Enfant 44, un film de Daniel Espinosa : Critique

Enfant 44 est un film ambitieux, au casting impressionnant, mais qui ne donnera jamais la pleine mesure de tout son potentiel. Adaptation du premier tome de la trilogie de Tom Rob Smith, on suit Tom Hardy, un orphelin, devenu un héros de la nation, par le fruit du hasard.

Synopsis : Hiver 1952, Moscou. Leo Demidov est un brillant agent de la police secrète soviétique, promis à un grand avenir au sein du Parti. Lorsque le corps d’un enfant est retrouvé sur une voie ferrée, il est chargé de classer l’affaire. Il s’agit d’un accident, Staline ayant décrété que le crime ne pouvait exister dans le parfait Etat communiste. Mais peu à peu, le doute s’installe dans l’esprit de Léo et il découvre que d’autres enfants ont été victimes « d’accidents » similaires. Tombé en disgrâce, soupçonné de trahison, Léo est contraint à l’exil avec sa femme, Raïssa. Prenant tous les risques, Léo et Raïssa vont se lancer dans la traque de ce tueur en série invisible, qui fera d’eux des ennemis du peuple. 

De l’ombre à la lumière

C’est dans l’URSS Stalinienne, totalitaire et répressive, qu’évolue notre héros, devenu un inspecteur du MGB (police secrète russe). Sous sa carapace impressionnante et son visage marqué par les cicatrices, se cache un homme follement épris de sa femme Noomi Rapace. Il n’hésite pas à déclamer son amour, à son entourage. Elle est sa raison de vivre. Mais dans cet état ou les apparences sont trompeuses, l’amour est un luxe.

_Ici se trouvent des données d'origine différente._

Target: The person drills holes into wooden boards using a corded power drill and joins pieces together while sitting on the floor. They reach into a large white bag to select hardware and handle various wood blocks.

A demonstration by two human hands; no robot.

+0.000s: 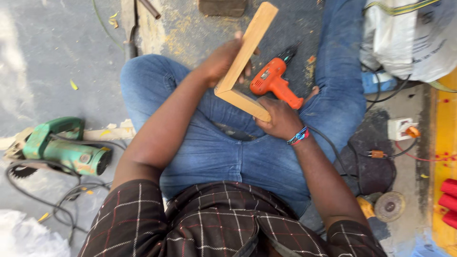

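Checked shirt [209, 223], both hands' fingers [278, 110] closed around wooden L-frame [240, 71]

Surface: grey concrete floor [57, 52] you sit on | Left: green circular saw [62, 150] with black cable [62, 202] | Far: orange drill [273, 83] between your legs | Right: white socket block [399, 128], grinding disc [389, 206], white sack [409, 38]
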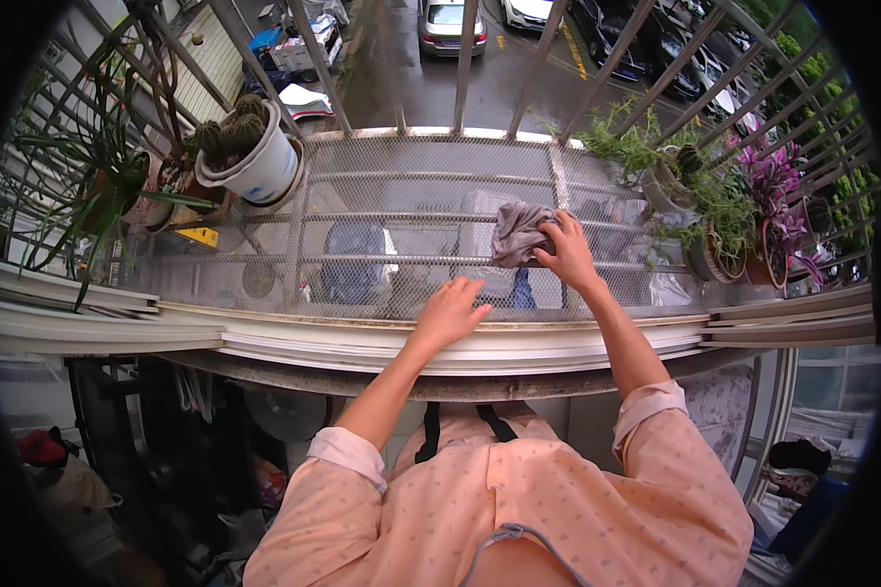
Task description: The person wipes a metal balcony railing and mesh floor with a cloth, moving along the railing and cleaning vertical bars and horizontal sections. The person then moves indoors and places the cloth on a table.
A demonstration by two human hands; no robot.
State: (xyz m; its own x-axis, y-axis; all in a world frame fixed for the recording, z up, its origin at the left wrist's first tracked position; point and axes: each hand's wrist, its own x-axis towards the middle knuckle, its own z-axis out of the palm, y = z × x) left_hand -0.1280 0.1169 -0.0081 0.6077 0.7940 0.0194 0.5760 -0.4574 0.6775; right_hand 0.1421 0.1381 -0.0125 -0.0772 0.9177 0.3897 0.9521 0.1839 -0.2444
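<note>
My right hand (569, 251) grips a crumpled grey-mauve cloth (521, 233) over the metal mesh floor (426, 198) of a barred window cage. The cloth lies on or just above the mesh; which, I cannot tell. To its left my left hand (451, 312) holds nothing, fingers apart and pointing forward, above the near part of the mesh by the white window track (455, 345). Both forearms reach out across the track and the sill.
Potted cacti (246, 161) and a long-leaved plant (106, 176) stand at the left. Potted green plants (719, 220) and a purple-leaved plant (771, 183) stand at the right. Upright metal bars (464, 73) close the far side, with parked cars below.
</note>
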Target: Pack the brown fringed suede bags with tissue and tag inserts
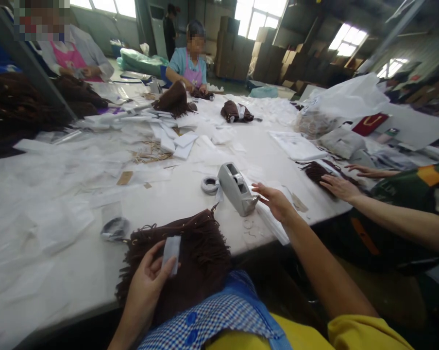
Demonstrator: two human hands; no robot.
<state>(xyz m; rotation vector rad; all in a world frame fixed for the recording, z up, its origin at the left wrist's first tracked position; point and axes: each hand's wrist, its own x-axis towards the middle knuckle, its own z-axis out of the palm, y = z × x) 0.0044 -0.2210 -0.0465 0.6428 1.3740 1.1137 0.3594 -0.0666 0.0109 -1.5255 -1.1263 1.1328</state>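
Note:
My left hand (pixel 150 272) pinches a small, flat, whitish translucent packet (pixel 171 253) between thumb and fingers. Beneath it, a dark brown fringed bag (pixel 201 253) with metal eyelets lies at the table edge against my apron. My right hand (pixel 276 201) reaches to the front end of a grey tape dispenser (pixel 236 189). Its fingertips meet a short end of clear tape (pixel 255 198) there, with the index finger stretched out above. Beside the dispenser lies a wrapped grey ring-shaped roll (pixel 209 184). Another dark coil in clear plastic (pixel 114 228) touches the bag's left side.
White wrapping sheets (pixel 41 194) cover the left of the table (pixel 161 194). White pads (pixel 185 141) and brown bags (pixel 237 112) lie farther back. On the right, a co-worker's hands (pixel 341 187) rest on another fringed bag (pixel 319 175). Two people work across the table.

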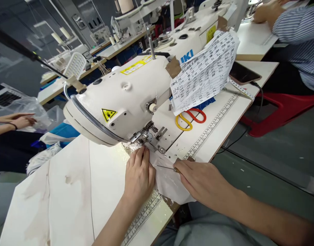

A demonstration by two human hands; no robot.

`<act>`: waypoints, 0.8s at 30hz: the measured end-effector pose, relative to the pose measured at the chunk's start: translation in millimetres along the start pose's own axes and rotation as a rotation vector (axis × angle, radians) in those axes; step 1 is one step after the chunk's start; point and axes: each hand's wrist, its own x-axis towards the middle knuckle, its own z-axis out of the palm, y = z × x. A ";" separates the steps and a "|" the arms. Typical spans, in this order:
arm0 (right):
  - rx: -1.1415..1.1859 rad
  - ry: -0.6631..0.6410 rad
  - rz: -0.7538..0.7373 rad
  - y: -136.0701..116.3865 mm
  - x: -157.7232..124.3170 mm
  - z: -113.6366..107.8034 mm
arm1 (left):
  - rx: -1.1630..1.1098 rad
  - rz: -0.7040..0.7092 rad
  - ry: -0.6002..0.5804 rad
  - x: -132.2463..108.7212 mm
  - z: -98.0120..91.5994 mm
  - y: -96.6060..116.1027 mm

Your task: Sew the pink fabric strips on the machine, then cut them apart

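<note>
My left hand (140, 169) lies with its fingers bunched and curled down on a thin white piece of fabric (169, 181), close to the presser foot area of the white sewing machine (131, 92). Its fingertips are partly hidden under the machine head. In my right hand (201, 177) is an awl (163, 166), its slim metal spike pointing left toward my left hand. My right fingers are closed around the handle, above the fabric's right side. The fabric hangs over the table's front edge.
Scissors with yellow and red handles (190, 119) lie behind the needle area. A handwritten sheet (203, 73) is taped to the machine. A phone (245, 72) with a cable rests at the right, beside a printed ruler (213, 123). Other people sit or stand at both sides.
</note>
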 end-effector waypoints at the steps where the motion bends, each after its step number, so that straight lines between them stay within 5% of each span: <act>1: 0.000 -0.013 0.005 0.0 1.6 -0.4 | -0.002 0.001 0.005 -0.9 0.2 1.1; 16: 0.015 -0.127 0.014 -4.6 7.8 0.7 | 0.084 0.063 0.014 -7.7 -2.0 12.9; 24: 0.076 -0.072 0.074 -9.3 14.9 14.2 | 0.103 0.072 0.018 -5.2 -3.9 14.7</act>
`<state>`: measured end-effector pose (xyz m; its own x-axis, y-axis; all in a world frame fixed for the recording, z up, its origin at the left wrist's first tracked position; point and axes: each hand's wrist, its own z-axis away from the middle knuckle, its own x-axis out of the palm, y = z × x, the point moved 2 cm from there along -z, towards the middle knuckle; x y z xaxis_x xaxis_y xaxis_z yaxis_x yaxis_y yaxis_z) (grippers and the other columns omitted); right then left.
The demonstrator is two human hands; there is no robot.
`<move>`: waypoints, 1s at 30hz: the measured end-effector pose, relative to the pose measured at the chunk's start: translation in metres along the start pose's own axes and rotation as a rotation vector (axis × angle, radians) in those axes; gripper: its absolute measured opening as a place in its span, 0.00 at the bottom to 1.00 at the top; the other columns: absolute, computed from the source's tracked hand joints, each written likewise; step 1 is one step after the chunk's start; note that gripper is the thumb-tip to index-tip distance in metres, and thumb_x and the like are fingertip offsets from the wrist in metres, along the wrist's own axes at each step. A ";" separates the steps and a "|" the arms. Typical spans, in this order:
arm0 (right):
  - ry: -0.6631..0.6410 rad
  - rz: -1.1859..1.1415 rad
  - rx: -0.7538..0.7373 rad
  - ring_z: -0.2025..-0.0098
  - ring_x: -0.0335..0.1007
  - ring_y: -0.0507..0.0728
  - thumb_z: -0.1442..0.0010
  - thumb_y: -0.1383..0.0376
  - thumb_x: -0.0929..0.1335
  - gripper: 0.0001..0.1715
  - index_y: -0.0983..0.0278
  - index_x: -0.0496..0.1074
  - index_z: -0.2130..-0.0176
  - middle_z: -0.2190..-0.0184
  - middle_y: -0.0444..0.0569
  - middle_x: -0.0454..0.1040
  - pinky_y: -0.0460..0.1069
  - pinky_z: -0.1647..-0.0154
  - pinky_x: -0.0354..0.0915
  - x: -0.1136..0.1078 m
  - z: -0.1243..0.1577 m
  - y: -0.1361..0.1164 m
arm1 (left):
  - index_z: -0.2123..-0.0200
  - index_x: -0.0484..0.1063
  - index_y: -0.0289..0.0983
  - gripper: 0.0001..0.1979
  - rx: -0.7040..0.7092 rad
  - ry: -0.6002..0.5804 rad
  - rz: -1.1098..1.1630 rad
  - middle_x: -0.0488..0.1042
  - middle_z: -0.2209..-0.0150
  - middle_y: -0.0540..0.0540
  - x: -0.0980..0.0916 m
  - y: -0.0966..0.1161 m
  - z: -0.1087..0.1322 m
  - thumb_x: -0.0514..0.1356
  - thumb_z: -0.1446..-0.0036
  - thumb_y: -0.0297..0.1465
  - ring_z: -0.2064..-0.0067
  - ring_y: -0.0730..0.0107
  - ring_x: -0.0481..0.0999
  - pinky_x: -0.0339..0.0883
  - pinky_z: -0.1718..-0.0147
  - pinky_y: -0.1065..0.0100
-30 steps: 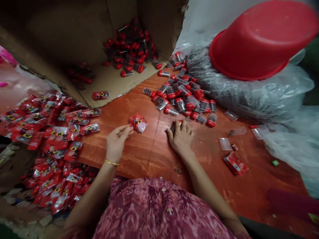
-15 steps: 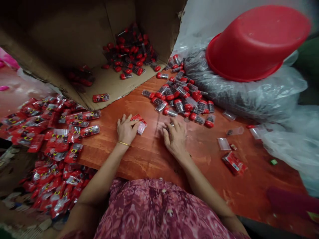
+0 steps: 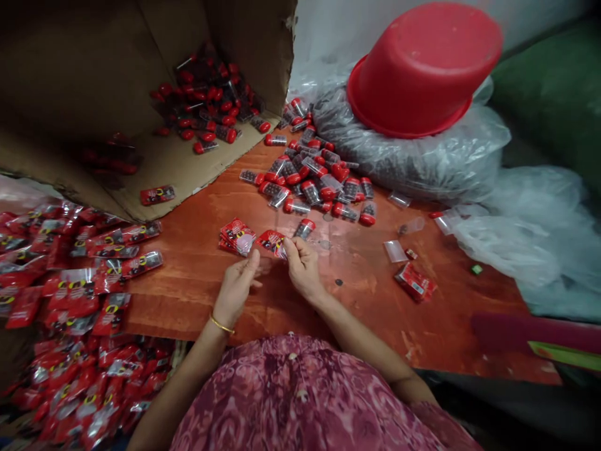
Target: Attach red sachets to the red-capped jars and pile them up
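Note:
My right hand (image 3: 303, 266) pinches a red printed packet (image 3: 271, 242) by its right end, above the middle of the table. Just behind those fingers is a small clear bottle (image 3: 305, 228) with a red cap and dark beads inside; whether the hand touches it I cannot tell. My left hand (image 3: 237, 285) is beside the packet, thumb up and fingers apart, slightly blurred, with nothing visible in it. A small stack of similar red packets (image 3: 236, 237), with a pale round patch showing, lies on the table just beyond my left hand.
Red-capped bottles are heaped on the orange table (image 3: 197, 300) and in a cardboard box (image 3: 197, 178). Filled red packages (image 3: 79, 288) pile up at left. A red tub (image 3: 422, 69) rests on a plastic bag (image 3: 394, 156). Another packet bundle (image 3: 416, 283) lies right.
The view has shifted right. My left hand has come off the packets and drawn back; my right hand has moved left and now grips one packet. A bottle now shows near it.

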<state>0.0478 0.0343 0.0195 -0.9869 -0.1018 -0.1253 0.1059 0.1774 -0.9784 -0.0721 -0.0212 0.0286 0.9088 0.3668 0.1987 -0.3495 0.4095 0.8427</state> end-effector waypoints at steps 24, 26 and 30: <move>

En parallèle à cette romance, il y a cet enfant retrouvé assassiner. Tom Hardy est frappé directement par ce décès, c’est le fils d’un de ses hommes. Mais dans cet état, le meurtre n’existe pas, car on ne tue pas au paradis…..par contre, si on pense le contraire, on est exécuté. Tom Hardy est pris entre son devoir envers son supérieur Vincent Cassel, son amitié pour Paddy Considine et sa condition d’orphelin, qui le renvoie à son sombre passé. Mais en coulisses, d’autres forces sont à l’oeuvre pour prendre sa place sociale, mais aussi maritale. Comment va-t’il réussir à protéger sa femme, ses enfants, mais surtout lui-même. C’est ce que l’on va découvrir dans ce film dense, mais brouillon.

Le réalisateur Daniel Espinosa était-il l’homme de la situation ? Sa filmographie ne plaide pas en sa faveur : Easy Money et Sécurité Rapprochée, des séries B de bonnes factures, visuellement réussi, mais qui s’oublie très rapidement. Il n’a pas su passer un cap, en étant pas à la hauteur de ce thriller sombre. La forme est réussie, les plans sur Moscou, sur ce train et l’immensité de ses forêts qui abrite un monstre, sont magnifiques. Il a su recréer l’URSS des années 50, tout en nous faisant ressentir la paranoïa de cette époque et la noirceur de l’intrigue. La photographie de Philippe Rousselot, participe grandement à cette atmosphère pesante.
Tom Hardy est encore une fois parfait. Même s’il fait preuve de tendresse envers sa femme, on sent aussi en lui, une violence qui peut exploser à tout moment. Il bouffe l’écran et son réalisateur semble aussi sous le charme, au point de perdre de vue, la cohérence de son histoire. Daniel Espinosa ne va jamais au fond du sujet, il reste en surface et semble pris de court, par la complexité des diverses intrigues politiques et policières. Il met beaucoup de temps à installer son histoire, à nous présenter les personnages, mais sans vraiment leur donner de la profondeur, en dehors du couple Tom Hardy et Noomi Rapace, de nouveau réuni après Quand vient la nuit.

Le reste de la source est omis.